Assigned task – Retype the entries. Match them exactly.

(Given information begins)

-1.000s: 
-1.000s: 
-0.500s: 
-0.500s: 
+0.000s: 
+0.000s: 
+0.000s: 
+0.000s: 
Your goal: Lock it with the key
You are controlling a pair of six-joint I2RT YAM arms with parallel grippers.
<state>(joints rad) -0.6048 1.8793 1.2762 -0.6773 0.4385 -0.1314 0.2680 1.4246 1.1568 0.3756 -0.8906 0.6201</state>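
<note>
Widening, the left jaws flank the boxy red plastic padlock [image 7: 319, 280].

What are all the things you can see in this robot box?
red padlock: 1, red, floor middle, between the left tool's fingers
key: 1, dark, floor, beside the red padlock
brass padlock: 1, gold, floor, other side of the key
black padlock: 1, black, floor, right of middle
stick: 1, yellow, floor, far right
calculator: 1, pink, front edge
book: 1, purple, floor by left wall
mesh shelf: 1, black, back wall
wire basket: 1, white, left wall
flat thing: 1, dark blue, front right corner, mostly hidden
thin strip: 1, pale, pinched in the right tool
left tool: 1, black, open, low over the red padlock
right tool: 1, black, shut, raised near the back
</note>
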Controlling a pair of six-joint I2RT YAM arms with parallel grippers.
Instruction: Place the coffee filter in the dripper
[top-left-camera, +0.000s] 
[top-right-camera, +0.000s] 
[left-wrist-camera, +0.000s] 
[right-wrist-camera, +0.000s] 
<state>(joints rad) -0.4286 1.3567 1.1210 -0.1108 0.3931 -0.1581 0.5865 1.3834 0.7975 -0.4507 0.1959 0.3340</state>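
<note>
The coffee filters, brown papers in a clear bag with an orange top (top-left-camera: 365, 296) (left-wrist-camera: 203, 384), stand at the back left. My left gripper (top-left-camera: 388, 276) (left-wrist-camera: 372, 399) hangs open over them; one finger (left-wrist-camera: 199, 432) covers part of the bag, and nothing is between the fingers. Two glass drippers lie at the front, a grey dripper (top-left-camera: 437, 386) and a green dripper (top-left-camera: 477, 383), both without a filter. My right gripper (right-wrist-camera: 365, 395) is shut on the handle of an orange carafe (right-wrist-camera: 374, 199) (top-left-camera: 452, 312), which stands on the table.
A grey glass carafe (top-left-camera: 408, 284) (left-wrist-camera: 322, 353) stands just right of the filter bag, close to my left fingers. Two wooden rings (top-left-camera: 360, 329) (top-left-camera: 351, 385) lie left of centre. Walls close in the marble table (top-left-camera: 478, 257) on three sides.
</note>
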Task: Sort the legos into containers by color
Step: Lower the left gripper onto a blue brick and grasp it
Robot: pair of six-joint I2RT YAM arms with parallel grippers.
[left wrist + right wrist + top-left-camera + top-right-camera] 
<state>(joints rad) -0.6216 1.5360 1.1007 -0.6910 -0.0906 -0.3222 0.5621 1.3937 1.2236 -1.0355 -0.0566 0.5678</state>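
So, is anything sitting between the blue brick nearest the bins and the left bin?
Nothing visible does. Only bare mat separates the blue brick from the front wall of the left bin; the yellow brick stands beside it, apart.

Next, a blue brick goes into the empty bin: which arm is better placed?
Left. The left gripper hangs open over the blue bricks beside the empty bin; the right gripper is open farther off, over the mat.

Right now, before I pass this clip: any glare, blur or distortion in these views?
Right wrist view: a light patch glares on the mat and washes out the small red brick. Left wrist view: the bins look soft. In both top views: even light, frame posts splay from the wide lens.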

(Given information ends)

Task response –
-1.000s: 
-1.000s: 
-0.500s: 
-0.500s: 
+0.000s: 
+0.000s: 
+0.000s: 
+0.000s: 
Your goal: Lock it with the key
You are controlling a pair of six-joint I2RT YAM arms with parallel grippers.
<state>(joints rad) -0.6048 1.8793 1.2762 -0.6773 0.4385 -0.1314 0.2680 1.4246 1.1568 0.3756 -0.8906 0.6201</state>
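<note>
Widening, the left jaws flank the boxy red plastic padlock [image 7: 319, 280].

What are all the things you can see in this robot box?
red padlock: 1, red, floor middle, between the left tool's fingers
key: 1, dark, floor, beside the red padlock
brass padlock: 1, gold, floor, other side of the key
black padlock: 1, black, floor, right of middle
stick: 1, yellow, floor, far right
calculator: 1, pink, front edge
book: 1, purple, floor by left wall
mesh shelf: 1, black, back wall
wire basket: 1, white, left wall
flat thing: 1, dark blue, front right corner, mostly hidden
thin strip: 1, pale, pinched in the right tool
left tool: 1, black, open, low over the red padlock
right tool: 1, black, shut, raised near the back
</note>
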Controlling a pair of six-joint I2RT YAM arms with parallel grippers.
Instruction: Place the coffee filter in the dripper
[top-left-camera, +0.000s] 
[top-right-camera, +0.000s] 
[left-wrist-camera, +0.000s] 
[right-wrist-camera, +0.000s] 
<state>(joints rad) -0.4286 1.3567 1.1210 -0.1108 0.3931 -0.1581 0.5865 1.3834 0.7975 -0.4507 0.1959 0.3340</state>
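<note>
The coffee filters, brown papers in a clear bag with an orange top (top-left-camera: 365, 296) (left-wrist-camera: 203, 384), stand at the back left. My left gripper (top-left-camera: 388, 276) (left-wrist-camera: 372, 399) hangs open over them; one finger (left-wrist-camera: 199, 432) covers part of the bag, and nothing is between the fingers. Two glass drippers lie at the front, a grey dripper (top-left-camera: 437, 386) and a green dripper (top-left-camera: 477, 383), both without a filter. My right gripper (right-wrist-camera: 365, 395) is shut on the handle of an orange carafe (right-wrist-camera: 374, 199) (top-left-camera: 452, 312), which stands on the table.
A grey glass carafe (top-left-camera: 408, 284) (left-wrist-camera: 322, 353) stands just right of the filter bag, close to my left fingers. Two wooden rings (top-left-camera: 360, 329) (top-left-camera: 351, 385) lie left of centre. Walls close in the marble table (top-left-camera: 478, 257) on three sides.
</note>
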Task: Sort the legos into containers by color
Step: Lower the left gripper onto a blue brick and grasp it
Robot: pair of six-joint I2RT YAM arms with parallel grippers.
[left wrist + right wrist + top-left-camera + top-right-camera] 
<state>(joints rad) -0.6216 1.5360 1.1007 -0.6910 -0.0906 -0.3222 0.5621 1.3937 1.2236 -1.0355 -0.0566 0.5678</state>
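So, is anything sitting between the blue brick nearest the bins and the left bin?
Nothing visible does. Only bare mat separates the blue brick from the front wall of the left bin; the yellow brick stands beside it, apart.

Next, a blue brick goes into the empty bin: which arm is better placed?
Left. The left gripper hangs open over the blue bricks beside the empty bin; the right gripper is open farther off, over the mat.

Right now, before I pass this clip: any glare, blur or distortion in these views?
Right wrist view: a light patch glares on the mat and washes out the small red brick. Left wrist view: the bins look soft. In both top views: even light, frame posts splay from the wide lens.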

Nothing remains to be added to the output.